Jetzt möchte ich es nocheinmal probieren, mit einer Sangha.Sanghaṃ saraṇaṃ gacchāmi.Ich brauche mit Sicherheit eine Sangha.Das mag bei anderen Menschen anders sein, aber ich kann nicht alleine praktizieren.Ich glaube am Liebsten würde ich sogar in eine buddhitischen Wohngemeinschaft wohnen oder in ein Kloster gehen.Ich bin Rentner (eine sehr kleine Rente) und muss also nicht mehr arbeiten.Aber erst später.Ersteinmal muss ich den für mich geeigneten Weg finden.Und da stellen sich einige Fragen.
Die Wichtigste: Wie kann ich erkennen, dass buddhistische Gruppen auch wirkliche Buddhisten sind und keine gut getarnten Sekten? Ein Beispiel:
Diese Gruppe wirkt sehr anziehend auf mich.Sozialer Buddhismus, das gefällt mir.
http://www.lotussangha.org/de/buddhismus/startseite.html
Aber stimmt das auch so wie es im Netz steht? Sind das wirklich seriöse Buddhisten mit genau den Anliegen, die da geschildert werden? Oder ist es eine gut getarnte pseudobuddhistische Sekte? Wie kann ich das in Erfahrung bringen?
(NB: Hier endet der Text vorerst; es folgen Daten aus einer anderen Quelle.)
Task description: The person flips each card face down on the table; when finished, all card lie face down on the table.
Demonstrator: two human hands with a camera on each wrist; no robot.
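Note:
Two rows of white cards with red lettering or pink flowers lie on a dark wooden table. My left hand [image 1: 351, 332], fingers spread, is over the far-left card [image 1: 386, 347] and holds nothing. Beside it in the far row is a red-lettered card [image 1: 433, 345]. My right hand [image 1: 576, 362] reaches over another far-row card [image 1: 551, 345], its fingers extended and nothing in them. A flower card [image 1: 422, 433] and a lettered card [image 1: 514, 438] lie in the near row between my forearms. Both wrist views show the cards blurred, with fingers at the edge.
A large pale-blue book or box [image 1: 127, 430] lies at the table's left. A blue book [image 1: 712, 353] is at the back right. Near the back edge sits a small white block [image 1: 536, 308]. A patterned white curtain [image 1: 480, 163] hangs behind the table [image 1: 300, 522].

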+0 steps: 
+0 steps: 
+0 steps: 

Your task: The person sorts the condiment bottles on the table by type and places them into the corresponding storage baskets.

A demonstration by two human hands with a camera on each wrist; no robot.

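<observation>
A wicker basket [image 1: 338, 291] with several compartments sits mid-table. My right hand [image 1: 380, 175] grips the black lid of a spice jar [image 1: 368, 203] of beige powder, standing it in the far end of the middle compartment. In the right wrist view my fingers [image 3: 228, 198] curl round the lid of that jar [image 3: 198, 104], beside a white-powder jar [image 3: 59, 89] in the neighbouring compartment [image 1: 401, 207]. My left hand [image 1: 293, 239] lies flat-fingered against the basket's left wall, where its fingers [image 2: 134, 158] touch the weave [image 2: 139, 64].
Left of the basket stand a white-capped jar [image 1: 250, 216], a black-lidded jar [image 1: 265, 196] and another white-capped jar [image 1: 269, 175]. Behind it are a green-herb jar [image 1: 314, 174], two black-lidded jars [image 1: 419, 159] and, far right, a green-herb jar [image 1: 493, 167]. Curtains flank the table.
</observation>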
Es gibt unzählige Richtungen/Gruppen die sich buddhistisch nennen.Aber ist immer drin was auf der Verpackung steht? Wohl kaum.
Wie kann ich also die schwarzen Schafe erkennen?
Edit: Die oben verlinkte Gruppe würde mir (glaube ich) sehr zusagen, wenn das was auf ihrer Seite steht auch stimmt.Ist das so? Sind das seriöse Buddhisten mit genau den Anliegen?